• _Your goal_:
Give only the number of lines below that contain the word "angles".

• _Stored items_:
■ ■ ■ ■ ■

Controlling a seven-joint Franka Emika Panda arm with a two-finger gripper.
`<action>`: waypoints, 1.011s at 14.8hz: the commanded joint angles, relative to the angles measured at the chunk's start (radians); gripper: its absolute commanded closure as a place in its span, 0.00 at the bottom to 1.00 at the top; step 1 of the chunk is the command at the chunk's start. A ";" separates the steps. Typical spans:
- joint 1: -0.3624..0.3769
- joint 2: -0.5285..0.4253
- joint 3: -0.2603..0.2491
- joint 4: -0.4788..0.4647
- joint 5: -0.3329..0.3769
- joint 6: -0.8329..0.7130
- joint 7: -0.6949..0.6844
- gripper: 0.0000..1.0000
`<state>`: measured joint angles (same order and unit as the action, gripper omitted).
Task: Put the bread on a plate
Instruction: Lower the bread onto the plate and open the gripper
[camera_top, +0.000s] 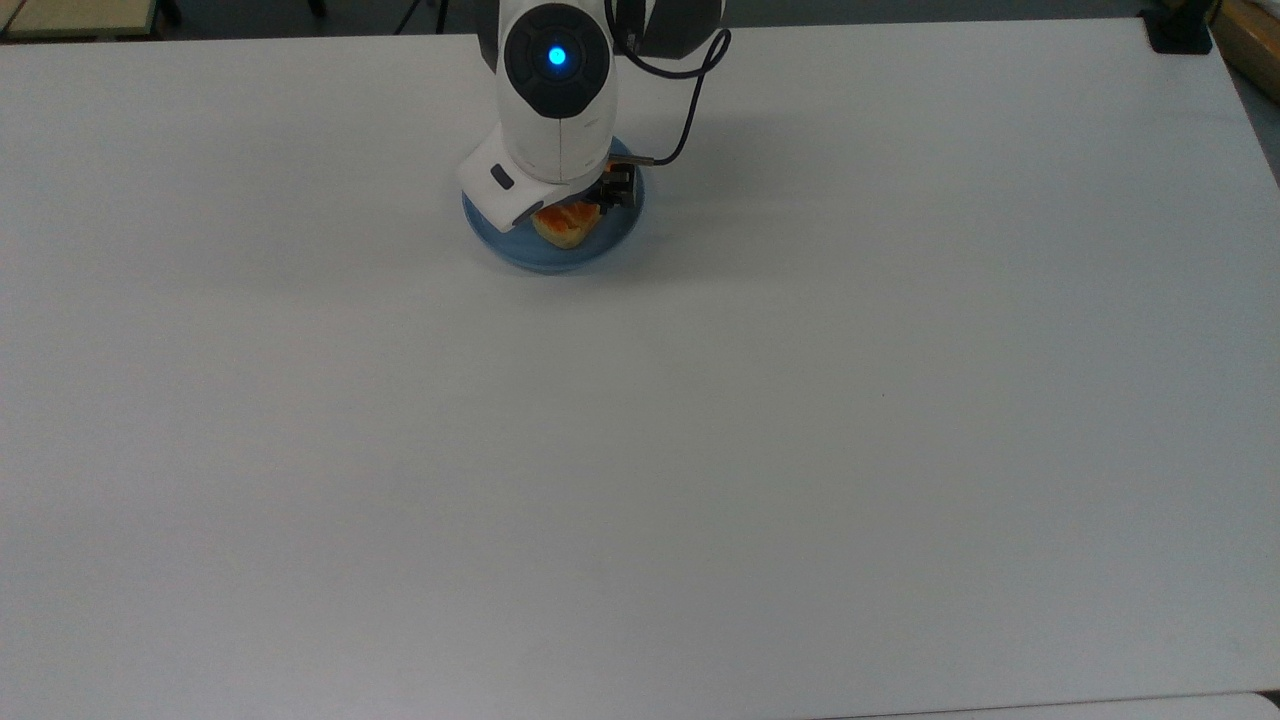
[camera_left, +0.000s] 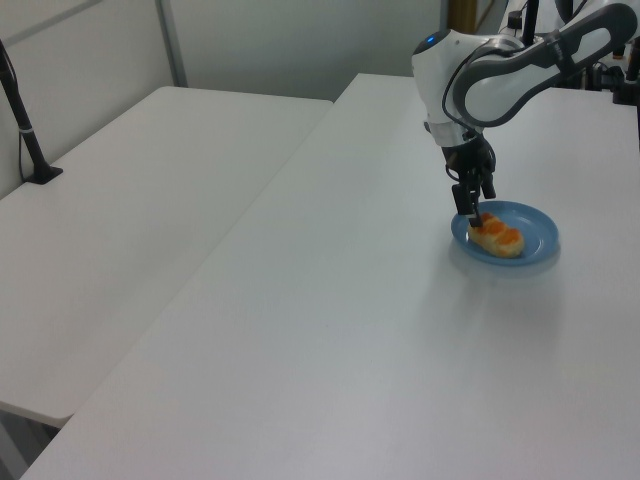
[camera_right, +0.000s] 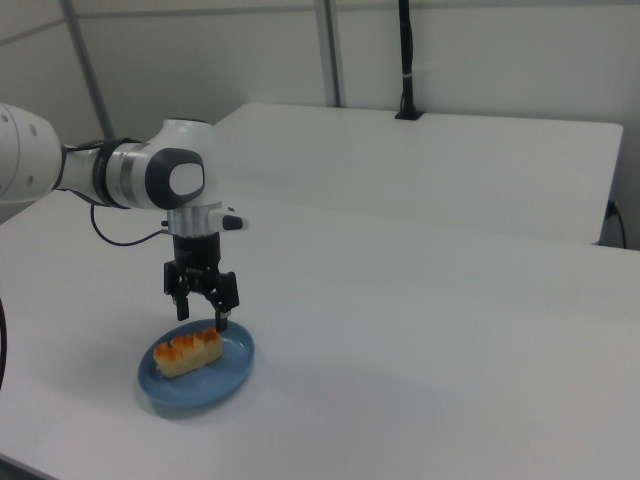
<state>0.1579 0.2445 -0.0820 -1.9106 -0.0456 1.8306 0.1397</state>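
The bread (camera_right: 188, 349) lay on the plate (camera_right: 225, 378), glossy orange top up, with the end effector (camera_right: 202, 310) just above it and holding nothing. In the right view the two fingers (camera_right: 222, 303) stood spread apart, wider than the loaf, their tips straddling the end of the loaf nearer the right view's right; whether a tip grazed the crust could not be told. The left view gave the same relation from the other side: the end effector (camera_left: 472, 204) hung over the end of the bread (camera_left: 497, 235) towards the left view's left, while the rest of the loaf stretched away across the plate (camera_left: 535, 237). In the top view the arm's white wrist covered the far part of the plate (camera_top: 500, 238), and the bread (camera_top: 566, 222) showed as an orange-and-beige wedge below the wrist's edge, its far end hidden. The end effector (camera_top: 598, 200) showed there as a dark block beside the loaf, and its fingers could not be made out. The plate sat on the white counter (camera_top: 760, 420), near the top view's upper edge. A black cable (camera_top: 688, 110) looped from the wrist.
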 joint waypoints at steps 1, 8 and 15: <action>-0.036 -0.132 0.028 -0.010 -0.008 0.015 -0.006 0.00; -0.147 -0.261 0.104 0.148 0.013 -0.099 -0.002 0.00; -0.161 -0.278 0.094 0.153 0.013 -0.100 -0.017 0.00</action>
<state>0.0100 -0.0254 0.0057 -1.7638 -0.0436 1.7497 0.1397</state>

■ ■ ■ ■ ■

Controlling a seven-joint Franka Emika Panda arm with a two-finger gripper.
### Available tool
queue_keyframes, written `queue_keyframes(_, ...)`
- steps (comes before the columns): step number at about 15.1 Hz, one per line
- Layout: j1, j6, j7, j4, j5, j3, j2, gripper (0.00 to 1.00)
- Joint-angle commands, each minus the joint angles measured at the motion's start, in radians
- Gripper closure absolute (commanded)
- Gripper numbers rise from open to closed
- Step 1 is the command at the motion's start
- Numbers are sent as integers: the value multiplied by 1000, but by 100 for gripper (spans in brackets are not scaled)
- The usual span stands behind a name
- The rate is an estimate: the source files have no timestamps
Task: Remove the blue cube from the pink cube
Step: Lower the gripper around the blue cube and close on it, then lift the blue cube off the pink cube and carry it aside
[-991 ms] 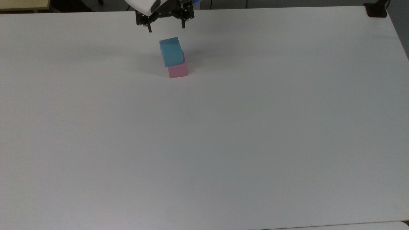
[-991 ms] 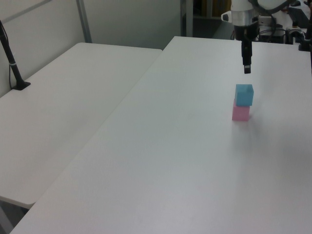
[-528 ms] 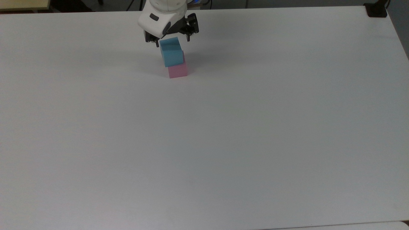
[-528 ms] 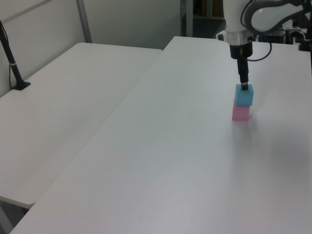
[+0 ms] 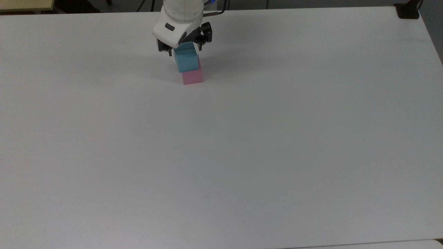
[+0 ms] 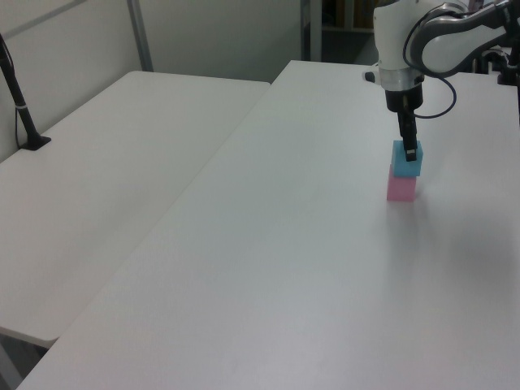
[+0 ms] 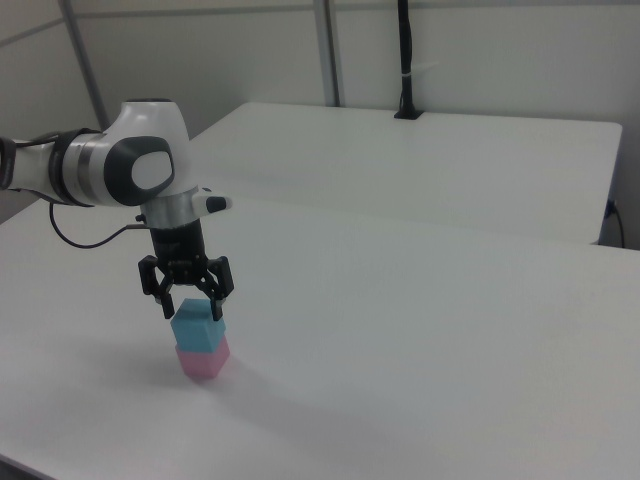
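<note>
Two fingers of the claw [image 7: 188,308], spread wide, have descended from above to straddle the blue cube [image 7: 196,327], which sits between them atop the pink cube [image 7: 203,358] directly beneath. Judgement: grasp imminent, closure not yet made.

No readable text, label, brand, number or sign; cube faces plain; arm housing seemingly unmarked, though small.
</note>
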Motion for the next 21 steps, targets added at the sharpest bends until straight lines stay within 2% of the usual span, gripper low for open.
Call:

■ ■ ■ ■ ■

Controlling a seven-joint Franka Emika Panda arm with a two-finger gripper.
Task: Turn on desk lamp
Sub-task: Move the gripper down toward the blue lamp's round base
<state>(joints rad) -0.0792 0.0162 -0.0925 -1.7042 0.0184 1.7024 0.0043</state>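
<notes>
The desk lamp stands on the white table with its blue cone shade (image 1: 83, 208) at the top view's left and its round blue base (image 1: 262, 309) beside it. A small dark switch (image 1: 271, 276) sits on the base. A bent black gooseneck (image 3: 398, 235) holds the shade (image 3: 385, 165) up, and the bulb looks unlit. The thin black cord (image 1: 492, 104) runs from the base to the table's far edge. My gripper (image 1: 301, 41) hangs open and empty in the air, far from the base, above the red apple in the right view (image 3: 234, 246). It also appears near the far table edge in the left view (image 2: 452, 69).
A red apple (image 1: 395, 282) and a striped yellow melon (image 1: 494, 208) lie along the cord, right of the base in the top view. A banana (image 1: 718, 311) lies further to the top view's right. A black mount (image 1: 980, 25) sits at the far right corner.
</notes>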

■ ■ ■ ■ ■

• _Exercise result_:
3